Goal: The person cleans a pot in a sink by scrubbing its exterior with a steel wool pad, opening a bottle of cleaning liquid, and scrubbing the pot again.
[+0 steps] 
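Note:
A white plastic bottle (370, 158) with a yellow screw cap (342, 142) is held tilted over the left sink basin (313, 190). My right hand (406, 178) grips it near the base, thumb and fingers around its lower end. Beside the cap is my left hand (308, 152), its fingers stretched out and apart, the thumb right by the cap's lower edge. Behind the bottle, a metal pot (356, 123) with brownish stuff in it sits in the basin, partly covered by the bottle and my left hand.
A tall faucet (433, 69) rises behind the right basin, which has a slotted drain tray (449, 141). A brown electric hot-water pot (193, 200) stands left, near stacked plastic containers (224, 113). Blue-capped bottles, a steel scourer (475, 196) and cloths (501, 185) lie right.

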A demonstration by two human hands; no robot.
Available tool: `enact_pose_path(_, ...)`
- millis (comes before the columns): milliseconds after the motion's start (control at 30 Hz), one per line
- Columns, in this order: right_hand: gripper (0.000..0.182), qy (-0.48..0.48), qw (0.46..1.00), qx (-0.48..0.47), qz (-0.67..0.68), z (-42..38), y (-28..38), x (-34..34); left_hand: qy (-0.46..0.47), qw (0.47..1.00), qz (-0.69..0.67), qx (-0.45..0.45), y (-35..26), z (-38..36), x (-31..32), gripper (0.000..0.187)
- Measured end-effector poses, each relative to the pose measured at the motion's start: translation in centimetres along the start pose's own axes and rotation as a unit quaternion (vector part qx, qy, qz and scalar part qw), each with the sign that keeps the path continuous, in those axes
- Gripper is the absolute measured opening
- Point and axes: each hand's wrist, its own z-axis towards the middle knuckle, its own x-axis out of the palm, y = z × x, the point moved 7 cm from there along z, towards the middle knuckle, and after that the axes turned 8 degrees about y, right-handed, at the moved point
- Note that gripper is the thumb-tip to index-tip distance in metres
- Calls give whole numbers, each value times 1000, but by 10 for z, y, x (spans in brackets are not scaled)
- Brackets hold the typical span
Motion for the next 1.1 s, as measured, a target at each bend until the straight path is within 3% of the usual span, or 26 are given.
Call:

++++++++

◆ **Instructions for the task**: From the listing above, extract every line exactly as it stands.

◆ **Output for this exercise**:
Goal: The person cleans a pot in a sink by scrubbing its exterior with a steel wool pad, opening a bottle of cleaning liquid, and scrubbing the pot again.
[+0 steps] 
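Note:
A white plastic bottle (370, 158) with a yellow screw cap (342, 142) is held tilted over the left sink basin (313, 190). My right hand (406, 178) grips it near the base, thumb and fingers around its lower end. Beside the cap is my left hand (308, 152), its fingers stretched out and apart, the thumb right by the cap's lower edge. Behind the bottle, a metal pot (356, 123) with brownish stuff in it sits in the basin, partly covered by the bottle and my left hand.
A tall faucet (433, 69) rises behind the right basin, which has a slotted drain tray (449, 141). A brown electric hot-water pot (193, 200) stands left, near stacked plastic containers (224, 113). Blue-capped bottles, a steel scourer (475, 196) and cloths (501, 185) lie right.
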
A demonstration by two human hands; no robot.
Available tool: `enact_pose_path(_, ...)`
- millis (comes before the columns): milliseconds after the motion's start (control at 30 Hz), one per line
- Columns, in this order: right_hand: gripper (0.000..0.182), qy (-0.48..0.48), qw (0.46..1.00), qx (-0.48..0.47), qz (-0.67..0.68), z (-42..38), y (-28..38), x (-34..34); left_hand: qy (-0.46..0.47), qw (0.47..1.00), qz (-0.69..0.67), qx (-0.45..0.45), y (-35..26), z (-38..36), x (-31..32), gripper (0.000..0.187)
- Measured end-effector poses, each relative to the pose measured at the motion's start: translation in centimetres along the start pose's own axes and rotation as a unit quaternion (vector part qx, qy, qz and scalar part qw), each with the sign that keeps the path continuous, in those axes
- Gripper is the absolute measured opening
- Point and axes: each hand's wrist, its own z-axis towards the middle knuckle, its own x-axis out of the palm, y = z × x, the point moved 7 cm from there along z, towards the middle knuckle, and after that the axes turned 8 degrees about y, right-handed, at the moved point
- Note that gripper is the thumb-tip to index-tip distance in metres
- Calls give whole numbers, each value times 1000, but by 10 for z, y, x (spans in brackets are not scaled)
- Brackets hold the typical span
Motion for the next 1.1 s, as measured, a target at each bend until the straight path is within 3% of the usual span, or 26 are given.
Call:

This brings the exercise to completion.